About William @WmBrangham

William Brangham is an award-winning correspondent, producer, and substitute anchor for the PBS News Hour.

Brangham was part of the News Hour team that won a 2022 Peabody Award for its coverage of guns and gun violence in America. His reporting that year culminated in the NewsHour documentary, “Ricochet: An American Trauma.”

Over the years, Brangham has also reported extensively on the climate crisis, covering the complexity and severity of the issue at everything from U.N. climate conferences to the glaciers of Antarctica. Brangham’s climate reporting has helped establish the News Hour as the clear leader in broadcast news. Among his many stories, his four-part series from Antarctica was nominated for a 2020 News & Documentary Emmy, and became the basis for the News Hour’s first ever podcast series, “The Last Continent.”

Brangham has also done considerable reporting on health, healthcare, and pandemics. In addition to playing a central role in the News Hour’s Covid-19 coverage, his multi-part series about the fight against influenza won the 2020 News & Documentary Emmy Award for “Outstanding Science, Medical and Environmental Report.” His five-part series looking at why America has failed to achieve universal health care (when so many other nations have) was turned into another News Hour documentary: “Critical Care: America vs The World.”

In 2018, Brangham and the News Hour team produced an investigative series about sexual assault, rape, and retaliation within the U.S. Forest Service. The day after that series aired, the head of the Forest Service suddenly stepped down. This reporting won a 2019 News & Documentary Emmy Award for "Outstanding Investigative Report in a Newscast,” won a Webby Award, was nominated for a Peabody, and won the 2018 Al Neuharth Innovation in Investigative Journalism Award.

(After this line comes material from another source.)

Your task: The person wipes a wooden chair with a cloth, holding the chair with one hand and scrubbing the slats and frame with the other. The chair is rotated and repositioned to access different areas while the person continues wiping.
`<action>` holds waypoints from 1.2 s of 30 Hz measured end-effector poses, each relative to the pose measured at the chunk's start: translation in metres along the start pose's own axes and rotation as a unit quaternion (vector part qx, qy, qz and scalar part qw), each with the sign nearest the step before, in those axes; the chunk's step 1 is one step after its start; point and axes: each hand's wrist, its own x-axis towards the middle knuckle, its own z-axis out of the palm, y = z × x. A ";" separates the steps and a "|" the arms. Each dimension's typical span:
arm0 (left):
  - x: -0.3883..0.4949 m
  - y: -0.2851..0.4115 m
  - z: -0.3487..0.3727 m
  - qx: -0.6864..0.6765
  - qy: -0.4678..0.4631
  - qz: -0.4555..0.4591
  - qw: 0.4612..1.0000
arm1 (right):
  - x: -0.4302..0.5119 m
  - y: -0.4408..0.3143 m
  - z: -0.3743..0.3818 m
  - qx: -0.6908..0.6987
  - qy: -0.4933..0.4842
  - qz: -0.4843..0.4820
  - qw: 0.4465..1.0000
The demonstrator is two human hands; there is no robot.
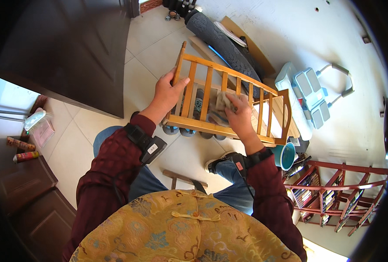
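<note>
My left hand (168, 90) grips the end post of a slatted wooden rack (207, 93), its thumb lying over the frame. The rack stands tilted before me, with a curved end panel at its right. Bunched in the fingers of my right hand (241, 114) is a greyish cloth (222, 101), pressed against the middle slats. Through the gaps I see grey and blue shoes (198, 104); more shoe tips (188, 132) show below the near rail. The cloth and right hand hide part of the slats and whatever lies behind them.
Behind the rack, a rolled dark mat (220, 46) leans by cardboard (235, 29). A light-blue folded device (312, 95), teal bucket (287, 155) and dark-red rack (338, 186) stand right. At left are a brown door (72, 55), brush (36, 118) and can (26, 156).
</note>
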 end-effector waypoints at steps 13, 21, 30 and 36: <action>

In 2017, Brangham and his colleagues won another News & Documentary Emmy Award for their series "The End of AIDS?," which looked at the state of the global campaign against HIV. That series also received several other awards, including the National Academies of Sciences Communication Award.

Brangham’s reporting on the Syrian refugee crisis in 2015, where he followed Syrian families trying to cross from Hungary into Austria, was among the work cited when the News Hour won a Peabody that year for its ongoing series “Desperate Journey.”

When he is not out reporting in the field, Brangham is a regular interviewer on the News Hour, and is the substitute anchor for the program.

During his career, Brangham has also worked on video and television projects for The New York Times, ABC News, National Geographic and Frontline. Prior to joining the NewsHour, he was a producer and correspondent for Need to Know on PBS, and before that, on Bill Moyers Journal. Brangham worked on multiple Moyers' documentary series in the 1990s, and was a producer on the critically acclaimed magazine series Now with Bill Moyers in the early 2000s.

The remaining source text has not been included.